§ WORK INSTRUCTION
Your answer should be one number: the count of lines below that contain "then".

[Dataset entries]
━━━━━━━━

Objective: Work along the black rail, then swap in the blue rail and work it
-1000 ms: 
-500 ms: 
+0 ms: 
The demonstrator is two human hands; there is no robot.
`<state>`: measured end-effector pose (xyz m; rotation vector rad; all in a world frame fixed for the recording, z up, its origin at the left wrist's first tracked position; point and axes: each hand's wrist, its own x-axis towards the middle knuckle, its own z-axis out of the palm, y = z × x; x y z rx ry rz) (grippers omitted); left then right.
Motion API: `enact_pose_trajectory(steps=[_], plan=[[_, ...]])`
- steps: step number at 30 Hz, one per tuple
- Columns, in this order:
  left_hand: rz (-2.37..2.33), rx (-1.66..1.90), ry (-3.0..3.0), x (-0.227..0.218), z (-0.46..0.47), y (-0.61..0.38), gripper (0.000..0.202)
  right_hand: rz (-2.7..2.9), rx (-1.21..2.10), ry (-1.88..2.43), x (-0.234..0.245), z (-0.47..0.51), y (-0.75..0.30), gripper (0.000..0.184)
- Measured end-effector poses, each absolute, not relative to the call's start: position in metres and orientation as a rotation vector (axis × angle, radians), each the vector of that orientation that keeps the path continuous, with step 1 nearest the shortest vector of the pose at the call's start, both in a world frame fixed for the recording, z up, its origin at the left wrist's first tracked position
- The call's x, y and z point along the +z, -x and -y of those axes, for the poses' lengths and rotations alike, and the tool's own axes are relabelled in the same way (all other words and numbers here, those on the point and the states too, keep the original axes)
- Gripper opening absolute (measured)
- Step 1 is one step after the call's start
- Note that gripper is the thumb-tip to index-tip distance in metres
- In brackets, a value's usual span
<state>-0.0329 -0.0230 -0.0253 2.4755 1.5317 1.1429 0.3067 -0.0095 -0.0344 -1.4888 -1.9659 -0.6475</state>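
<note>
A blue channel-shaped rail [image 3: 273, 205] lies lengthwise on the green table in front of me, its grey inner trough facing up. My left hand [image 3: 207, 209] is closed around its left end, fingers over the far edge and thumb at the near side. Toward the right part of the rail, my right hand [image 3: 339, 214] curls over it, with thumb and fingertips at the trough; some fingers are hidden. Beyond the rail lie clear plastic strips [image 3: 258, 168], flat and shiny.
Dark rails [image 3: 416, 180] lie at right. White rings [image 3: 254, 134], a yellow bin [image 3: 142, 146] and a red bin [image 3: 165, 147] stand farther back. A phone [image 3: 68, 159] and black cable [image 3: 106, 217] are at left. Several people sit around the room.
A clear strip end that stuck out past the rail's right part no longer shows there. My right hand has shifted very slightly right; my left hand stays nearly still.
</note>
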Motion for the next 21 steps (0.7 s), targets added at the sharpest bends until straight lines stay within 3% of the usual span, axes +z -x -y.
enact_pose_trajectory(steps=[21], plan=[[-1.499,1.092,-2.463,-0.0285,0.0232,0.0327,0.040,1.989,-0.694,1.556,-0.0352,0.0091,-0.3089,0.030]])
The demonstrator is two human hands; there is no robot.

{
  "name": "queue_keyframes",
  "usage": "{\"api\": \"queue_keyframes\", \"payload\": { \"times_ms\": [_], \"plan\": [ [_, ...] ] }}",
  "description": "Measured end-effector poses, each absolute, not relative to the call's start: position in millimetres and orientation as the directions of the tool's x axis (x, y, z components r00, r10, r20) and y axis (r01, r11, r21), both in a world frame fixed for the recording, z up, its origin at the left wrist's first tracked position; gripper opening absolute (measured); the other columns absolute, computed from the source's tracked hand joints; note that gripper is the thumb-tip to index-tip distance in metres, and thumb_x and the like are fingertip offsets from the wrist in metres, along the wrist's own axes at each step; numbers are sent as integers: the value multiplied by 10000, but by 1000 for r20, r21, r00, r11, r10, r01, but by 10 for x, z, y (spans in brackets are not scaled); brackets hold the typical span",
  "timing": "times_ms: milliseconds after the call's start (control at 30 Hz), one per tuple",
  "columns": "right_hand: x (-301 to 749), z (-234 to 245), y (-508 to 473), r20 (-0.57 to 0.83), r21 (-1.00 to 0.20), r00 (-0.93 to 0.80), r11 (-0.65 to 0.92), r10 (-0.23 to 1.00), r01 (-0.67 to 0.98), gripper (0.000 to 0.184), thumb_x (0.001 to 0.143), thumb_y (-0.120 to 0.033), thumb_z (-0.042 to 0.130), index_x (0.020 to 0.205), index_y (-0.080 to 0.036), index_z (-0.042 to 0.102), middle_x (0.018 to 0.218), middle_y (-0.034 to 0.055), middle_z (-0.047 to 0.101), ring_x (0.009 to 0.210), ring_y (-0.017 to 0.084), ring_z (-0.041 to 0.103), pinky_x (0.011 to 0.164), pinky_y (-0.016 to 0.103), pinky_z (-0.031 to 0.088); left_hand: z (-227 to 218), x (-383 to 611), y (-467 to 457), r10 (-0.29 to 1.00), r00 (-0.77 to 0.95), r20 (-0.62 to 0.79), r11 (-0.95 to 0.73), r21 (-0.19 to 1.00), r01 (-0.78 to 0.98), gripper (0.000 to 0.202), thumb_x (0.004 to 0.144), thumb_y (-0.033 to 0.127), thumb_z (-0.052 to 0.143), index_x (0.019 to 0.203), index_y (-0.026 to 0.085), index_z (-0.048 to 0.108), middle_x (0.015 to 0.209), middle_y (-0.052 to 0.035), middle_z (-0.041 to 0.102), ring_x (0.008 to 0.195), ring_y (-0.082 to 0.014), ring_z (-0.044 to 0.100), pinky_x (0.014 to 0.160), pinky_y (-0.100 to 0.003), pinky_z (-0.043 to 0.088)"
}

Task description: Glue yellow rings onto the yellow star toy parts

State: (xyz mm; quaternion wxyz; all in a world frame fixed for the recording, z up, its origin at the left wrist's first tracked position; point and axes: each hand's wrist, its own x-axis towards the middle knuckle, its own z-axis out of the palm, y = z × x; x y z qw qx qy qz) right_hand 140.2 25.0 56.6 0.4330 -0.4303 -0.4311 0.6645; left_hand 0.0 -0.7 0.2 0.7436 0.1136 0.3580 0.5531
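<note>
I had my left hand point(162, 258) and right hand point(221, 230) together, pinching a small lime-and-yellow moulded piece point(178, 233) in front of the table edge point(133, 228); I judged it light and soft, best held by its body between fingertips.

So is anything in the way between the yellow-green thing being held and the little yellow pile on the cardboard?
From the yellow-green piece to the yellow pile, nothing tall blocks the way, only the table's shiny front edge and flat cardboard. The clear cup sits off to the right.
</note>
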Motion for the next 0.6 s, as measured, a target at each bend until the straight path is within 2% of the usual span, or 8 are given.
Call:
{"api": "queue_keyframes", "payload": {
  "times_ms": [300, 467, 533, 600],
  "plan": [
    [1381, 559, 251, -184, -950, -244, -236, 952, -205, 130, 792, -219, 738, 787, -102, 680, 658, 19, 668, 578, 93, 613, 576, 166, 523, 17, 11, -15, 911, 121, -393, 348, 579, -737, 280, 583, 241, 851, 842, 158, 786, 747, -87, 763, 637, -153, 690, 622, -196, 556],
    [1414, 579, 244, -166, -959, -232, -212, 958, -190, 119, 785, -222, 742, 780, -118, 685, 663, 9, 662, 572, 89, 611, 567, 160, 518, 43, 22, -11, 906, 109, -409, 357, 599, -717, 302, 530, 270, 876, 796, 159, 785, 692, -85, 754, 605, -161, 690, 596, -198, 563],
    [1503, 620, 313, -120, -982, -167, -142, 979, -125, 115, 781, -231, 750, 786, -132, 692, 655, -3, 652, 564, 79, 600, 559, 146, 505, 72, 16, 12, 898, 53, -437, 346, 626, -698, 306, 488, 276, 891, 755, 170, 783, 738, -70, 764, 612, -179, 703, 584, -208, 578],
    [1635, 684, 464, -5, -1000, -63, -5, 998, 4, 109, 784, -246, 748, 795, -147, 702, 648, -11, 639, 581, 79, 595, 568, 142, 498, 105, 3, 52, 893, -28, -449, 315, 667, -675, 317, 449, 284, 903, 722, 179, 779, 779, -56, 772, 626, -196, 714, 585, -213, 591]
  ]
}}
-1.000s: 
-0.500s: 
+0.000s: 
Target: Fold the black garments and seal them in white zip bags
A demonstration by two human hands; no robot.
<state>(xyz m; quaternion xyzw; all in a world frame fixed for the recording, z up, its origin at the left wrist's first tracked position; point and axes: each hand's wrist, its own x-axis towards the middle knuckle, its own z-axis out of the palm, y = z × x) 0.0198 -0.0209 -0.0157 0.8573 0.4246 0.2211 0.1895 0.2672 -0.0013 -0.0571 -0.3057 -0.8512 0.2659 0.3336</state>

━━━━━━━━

§ TASK RESULT
2